Return the lines exactly as they stand, from the first of the material through the line containing "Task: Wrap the".

▶ INPUT DATA:

****************************************

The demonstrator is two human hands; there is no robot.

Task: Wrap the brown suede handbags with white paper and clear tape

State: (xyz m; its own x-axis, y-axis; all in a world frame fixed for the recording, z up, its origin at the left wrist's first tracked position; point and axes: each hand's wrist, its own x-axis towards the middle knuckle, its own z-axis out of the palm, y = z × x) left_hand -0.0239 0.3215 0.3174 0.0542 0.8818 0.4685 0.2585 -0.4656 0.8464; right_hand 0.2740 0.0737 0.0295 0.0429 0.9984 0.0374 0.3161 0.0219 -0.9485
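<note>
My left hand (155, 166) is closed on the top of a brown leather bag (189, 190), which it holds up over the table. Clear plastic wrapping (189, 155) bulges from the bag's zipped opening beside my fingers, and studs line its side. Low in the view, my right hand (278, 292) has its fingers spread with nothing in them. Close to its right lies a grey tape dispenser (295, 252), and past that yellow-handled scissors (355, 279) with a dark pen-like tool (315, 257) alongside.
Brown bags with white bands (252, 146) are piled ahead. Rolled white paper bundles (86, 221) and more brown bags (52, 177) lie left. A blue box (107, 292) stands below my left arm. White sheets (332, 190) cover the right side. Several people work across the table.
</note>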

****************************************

▶ FINAL ANSWER:
The demonstrator is two human hands; there is no robot.

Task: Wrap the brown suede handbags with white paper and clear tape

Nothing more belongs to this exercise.